That's *exactly* how mine started and that's how I described it to the first doctor.  Then the numb spots showed up and then the feeling of getting shocked with an electric wire and the burning feeling.


----------



## disanzapat (Jan 10, 2016)

Sent from my iPad using Tapatalk


----------



## disanzapat (Jan 10, 2016)

I don't know why I had to put a photo up in order to reply but anyway Hi to all.  I'm new and learning slowly how to use this site.   I have Peripheral Neuropathy for a long time now, about 30years, but I don't have diabetes.  When I first got it I was like the person with the tent over my feet.  I couldn't wear closed in shoes or socks.   I still have some that problem sometimes when wearing them.  I think I tried every medication out there.  For years I wore the Fentanyl patch.  That helped me back then with the pain but I stopped wearing it because it don't help me now with the numbing and ice cold pain.  I recently ordered from the Internet the Cannibus oil that's suppose to take at least a month to notice any difference.  It doesn't have any side effects and is not habit forming.  Also, I ordered a cream that's suppose to get rid of the pain but I didn't get it yet.  Anyway, you guys have given me some ideas about different things that I will try.  I take Ambian to sleep at night because that's when I'm the worst and I have to say that Ambian is the only thing that gets ride of my ice cold burning pain.  I'll let you know if the cream and oil help me. 
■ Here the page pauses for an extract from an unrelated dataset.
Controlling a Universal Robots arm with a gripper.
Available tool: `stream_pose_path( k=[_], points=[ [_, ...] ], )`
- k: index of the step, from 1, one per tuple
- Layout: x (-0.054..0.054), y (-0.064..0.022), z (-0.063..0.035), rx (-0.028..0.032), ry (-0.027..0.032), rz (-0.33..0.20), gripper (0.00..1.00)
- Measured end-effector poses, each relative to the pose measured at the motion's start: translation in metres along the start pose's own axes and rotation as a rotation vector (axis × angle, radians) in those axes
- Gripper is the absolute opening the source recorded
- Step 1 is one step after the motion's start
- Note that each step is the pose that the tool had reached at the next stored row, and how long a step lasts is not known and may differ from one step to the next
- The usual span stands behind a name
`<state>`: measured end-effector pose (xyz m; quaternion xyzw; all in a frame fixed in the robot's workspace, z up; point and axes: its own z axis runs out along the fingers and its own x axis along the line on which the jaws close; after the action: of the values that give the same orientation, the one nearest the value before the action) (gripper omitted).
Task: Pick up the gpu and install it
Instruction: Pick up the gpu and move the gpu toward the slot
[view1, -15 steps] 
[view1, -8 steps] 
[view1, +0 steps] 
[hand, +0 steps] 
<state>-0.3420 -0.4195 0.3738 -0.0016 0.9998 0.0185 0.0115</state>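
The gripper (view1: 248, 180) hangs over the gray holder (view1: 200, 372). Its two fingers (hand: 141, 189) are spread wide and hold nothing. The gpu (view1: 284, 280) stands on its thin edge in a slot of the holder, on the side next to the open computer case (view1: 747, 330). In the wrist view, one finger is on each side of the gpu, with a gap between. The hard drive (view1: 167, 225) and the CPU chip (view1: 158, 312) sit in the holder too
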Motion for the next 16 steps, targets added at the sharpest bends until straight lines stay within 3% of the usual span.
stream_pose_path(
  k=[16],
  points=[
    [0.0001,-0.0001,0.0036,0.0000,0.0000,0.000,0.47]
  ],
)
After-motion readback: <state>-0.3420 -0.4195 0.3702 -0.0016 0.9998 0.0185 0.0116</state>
Sent from my iPad using Tapatalk


----------



## disanzapat (Jan 10, 2016)

P.S.  I originally wanted to respond to JayAr and tell you that I know exactly how you feel and that is why I signed up for this Forum.  I'm to the point myself that some days I feel I just can't take it anymore.  I do feel better when I walk around or just stand up and rock back and forth from one foot to the other while I'm reading or watching TV.  Just to get the circulation going.  It helps me for awhile.  Well hang in there and hope you feel better,  talk to you soon.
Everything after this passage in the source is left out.